Exercise prompt
Report back every line from the entries below in which the word "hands" occurs.

Source data
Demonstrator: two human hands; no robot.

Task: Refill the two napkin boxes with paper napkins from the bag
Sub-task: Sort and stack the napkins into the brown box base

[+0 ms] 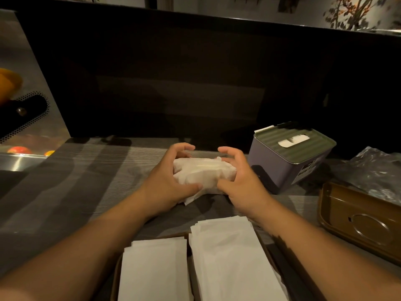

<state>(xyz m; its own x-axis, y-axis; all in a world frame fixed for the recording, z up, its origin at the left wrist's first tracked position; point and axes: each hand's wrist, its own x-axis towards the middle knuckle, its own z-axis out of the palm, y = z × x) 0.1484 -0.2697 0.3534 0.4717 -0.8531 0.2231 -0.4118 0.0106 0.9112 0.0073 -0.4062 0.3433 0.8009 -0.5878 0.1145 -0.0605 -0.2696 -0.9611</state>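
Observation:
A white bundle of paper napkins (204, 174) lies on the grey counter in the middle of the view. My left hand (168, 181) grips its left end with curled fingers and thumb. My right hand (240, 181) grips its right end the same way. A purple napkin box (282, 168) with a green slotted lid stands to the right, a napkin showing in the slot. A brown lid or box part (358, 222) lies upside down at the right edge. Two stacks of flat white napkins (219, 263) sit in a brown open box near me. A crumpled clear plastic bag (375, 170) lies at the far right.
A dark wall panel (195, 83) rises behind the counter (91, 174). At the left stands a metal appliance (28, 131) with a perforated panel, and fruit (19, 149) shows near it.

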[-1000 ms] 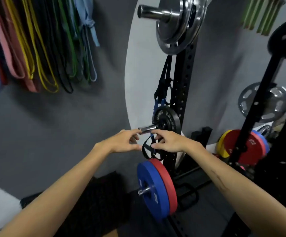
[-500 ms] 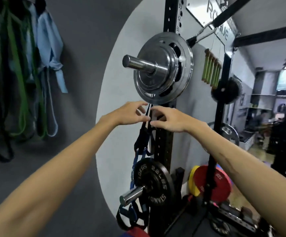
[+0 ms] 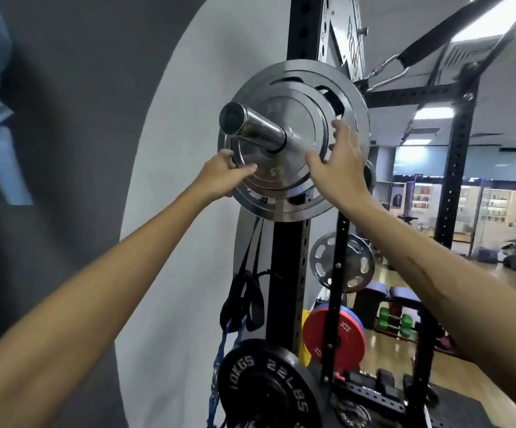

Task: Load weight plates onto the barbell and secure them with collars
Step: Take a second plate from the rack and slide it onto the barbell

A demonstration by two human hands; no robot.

Answer for the task
Demonstrator: two human hands; no robot.
A demonstration by two human hands; no robot.

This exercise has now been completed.